Your goal
Write out all of the data again, exactly as it reads.

Data

==*==

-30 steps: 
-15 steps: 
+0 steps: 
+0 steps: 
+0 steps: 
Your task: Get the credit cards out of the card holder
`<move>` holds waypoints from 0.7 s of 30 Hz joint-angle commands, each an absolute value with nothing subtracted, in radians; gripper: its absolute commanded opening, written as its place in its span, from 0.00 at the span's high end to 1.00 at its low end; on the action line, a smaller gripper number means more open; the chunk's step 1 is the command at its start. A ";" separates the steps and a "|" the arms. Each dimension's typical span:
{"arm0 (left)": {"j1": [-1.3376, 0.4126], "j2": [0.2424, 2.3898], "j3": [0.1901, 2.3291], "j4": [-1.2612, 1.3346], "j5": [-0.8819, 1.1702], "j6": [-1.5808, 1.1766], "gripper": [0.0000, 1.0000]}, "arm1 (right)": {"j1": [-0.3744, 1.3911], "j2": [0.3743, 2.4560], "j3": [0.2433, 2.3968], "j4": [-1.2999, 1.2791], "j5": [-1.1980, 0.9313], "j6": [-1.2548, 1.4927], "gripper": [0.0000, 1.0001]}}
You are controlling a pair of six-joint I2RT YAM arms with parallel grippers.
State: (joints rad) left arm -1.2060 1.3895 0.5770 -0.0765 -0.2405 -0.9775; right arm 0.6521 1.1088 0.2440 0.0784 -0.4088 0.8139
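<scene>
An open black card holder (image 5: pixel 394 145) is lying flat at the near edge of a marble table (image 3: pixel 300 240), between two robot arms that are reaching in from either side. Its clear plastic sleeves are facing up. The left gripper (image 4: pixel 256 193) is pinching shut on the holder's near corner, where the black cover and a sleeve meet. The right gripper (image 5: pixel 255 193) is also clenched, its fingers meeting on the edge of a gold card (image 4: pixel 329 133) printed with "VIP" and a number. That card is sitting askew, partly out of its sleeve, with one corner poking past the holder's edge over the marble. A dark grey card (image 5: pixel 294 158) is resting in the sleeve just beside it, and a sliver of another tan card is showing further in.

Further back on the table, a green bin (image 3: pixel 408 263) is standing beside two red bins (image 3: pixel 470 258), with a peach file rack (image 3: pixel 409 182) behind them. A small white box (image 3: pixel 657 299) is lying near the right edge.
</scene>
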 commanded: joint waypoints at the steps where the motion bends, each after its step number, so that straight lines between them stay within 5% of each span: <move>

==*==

Answer area
-30 steps: 
-15 steps: 
+0 steps: 
+0 steps: 
+0 steps: 
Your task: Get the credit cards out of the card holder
`<move>` holds waypoints from 0.7 s of 30 Hz joint-angle commands, each an absolute value with nothing subtracted, in radians; gripper: its absolute commanded opening, written as its place in its span, from 0.00 at the span's high end to 1.00 at its low end; on the action line, a smaller gripper number means more open; the chunk's step 1 is the command at its start. A ";" separates the steps and a "|" the arms. Each dimension's typical span:
{"arm0 (left)": {"j1": [-1.3376, 0.4126], "j2": [0.2424, 2.3898], "j3": [0.1901, 2.3291], "j4": [-1.2612, 1.3346], "j5": [-0.8819, 1.1702], "j6": [-1.5808, 1.1766], "gripper": [0.0000, 1.0000]}, "arm1 (right)": {"j1": [-0.3744, 1.3911], "j2": [0.3743, 2.4560], "j3": [0.2433, 2.3968], "j4": [-1.2999, 1.2791], "j5": [-1.1980, 0.9313], "j6": [-1.2548, 1.4927], "gripper": [0.0000, 1.0001]}}
You are controlling a pair of six-joint I2RT YAM arms with parallel grippers.
State: (joints rad) left arm -1.2060 1.3895 0.5770 -0.0765 -0.2405 -0.9775; right arm 0.6521 1.1088 0.2440 0.0784 -0.4088 0.8139
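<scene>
An open black card holder (image 5: pixel 394 145) is lying flat at the near edge of a marble table (image 3: pixel 300 240), between two robot arms that are reaching in from either side. Its clear plastic sleeves are facing up. The left gripper (image 4: pixel 256 193) is pinching shut on the holder's near corner, where the black cover and a sleeve meet. The right gripper (image 5: pixel 255 193) is also clenched, its fingers meeting on the edge of a gold card (image 4: pixel 329 133) printed with "VIP" and a number. That card is sitting askew, partly out of its sleeve, with one corner poking past the holder's edge over the marble. A dark grey card (image 5: pixel 294 158) is resting in the sleeve just beside it, and a sliver of another tan card is showing further in.

Further back on the table, a green bin (image 3: pixel 408 263) is standing beside two red bins (image 3: pixel 470 258), with a peach file rack (image 3: pixel 409 182) behind them. A small white box (image 3: pixel 657 299) is lying near the right edge.
</scene>
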 commanded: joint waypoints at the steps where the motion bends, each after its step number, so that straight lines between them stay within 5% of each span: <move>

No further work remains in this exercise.